Also, I don't really have data to back this up, but my strong impression is that almost all of the energy that *is* being directed at improving undergrad math education is coming from ed-school types rather than math professors, and it's mostly directed at stuff like calculus rather than the proof-based math we're talking about here, which I think gets basically none of this sort of attention. And I'm not claiming that this has resulted in huge improvements to calculus classes!

Having said all that, David, I do think you might be extrapolating a bit too much from the experience you had in that analysis class at MIT. I'm certainly not defending your instructor, but I don't know that it's typical. For what it's worth, I took real analysis twice, once at the non-flagship-campus state school in my hometown, and once at the fancy-pants university where I did undergrad, and both times we definitely spent time early on constructing the reals. In the first class we did Dedekind cuts --- in fact using Rudin, which I agree is not a great textbook --- and in the second we did Cauchy sequences. Especially the second time around, I think the teacher did a very good job explaining that the point was to "fill in the gaps" in Q, which helped it not to feel like a weird symbol-pushing game from Mars.

I agree with every word of Plasma Messick's comment above. Your instructor definitely dropped the ball pretty badly, but I think if a student asked that question in a real analysis class today there's a decent chance they'd get an answer like Plasma Messick's. Depends on the instructor, of course, but it's basically exactly what I say to the students I work with in my tutoring practice.

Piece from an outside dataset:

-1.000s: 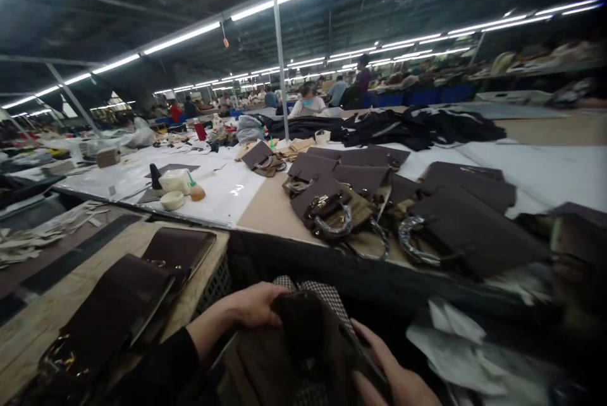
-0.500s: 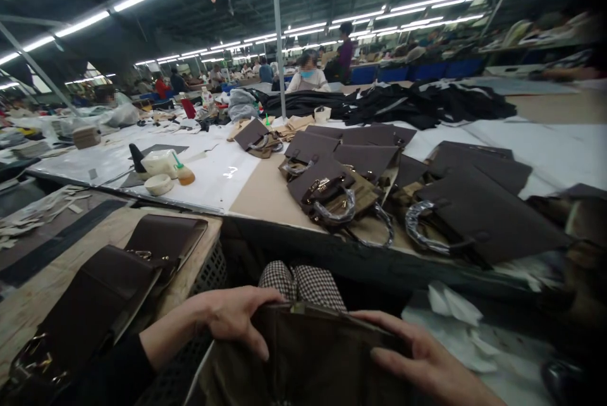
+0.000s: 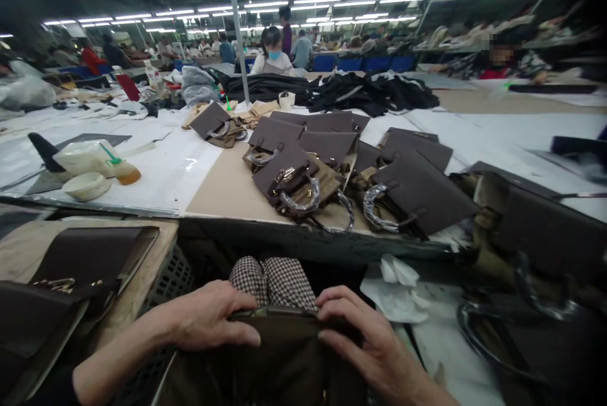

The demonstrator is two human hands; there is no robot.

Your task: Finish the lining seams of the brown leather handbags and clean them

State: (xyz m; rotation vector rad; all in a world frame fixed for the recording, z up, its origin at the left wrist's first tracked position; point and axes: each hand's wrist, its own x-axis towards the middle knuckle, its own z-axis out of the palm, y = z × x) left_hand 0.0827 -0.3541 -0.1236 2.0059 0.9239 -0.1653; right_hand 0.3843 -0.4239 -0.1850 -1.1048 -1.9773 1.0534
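Brown bag (image 3: 284, 362) gripped at top edge by both hands.

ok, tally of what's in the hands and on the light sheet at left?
Brown bag held by left hand and right hand: 1
Glue bottle, green nozzle: 1
White round dish: 1
Black cone: 1
Total: 4

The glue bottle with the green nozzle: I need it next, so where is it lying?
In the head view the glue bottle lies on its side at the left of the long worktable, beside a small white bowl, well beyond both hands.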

I have to say that your description of mathematicians' personalities doesn't really sound like most mathematicians I know. Maybe I got lucky and all my math friends are unusually inquisitive people, but a lot of us care plenty about foundational questions! (And I'd be pretty shocked if someone I knew managed to get a pure math Ph.D. without ever learning that the real numbers can be constructed using Dedekind cuts or Cauchy sequences.) Depending on the field they might not need to think about foundational issues every day to do their research, but most mathematicians I know are aware of them.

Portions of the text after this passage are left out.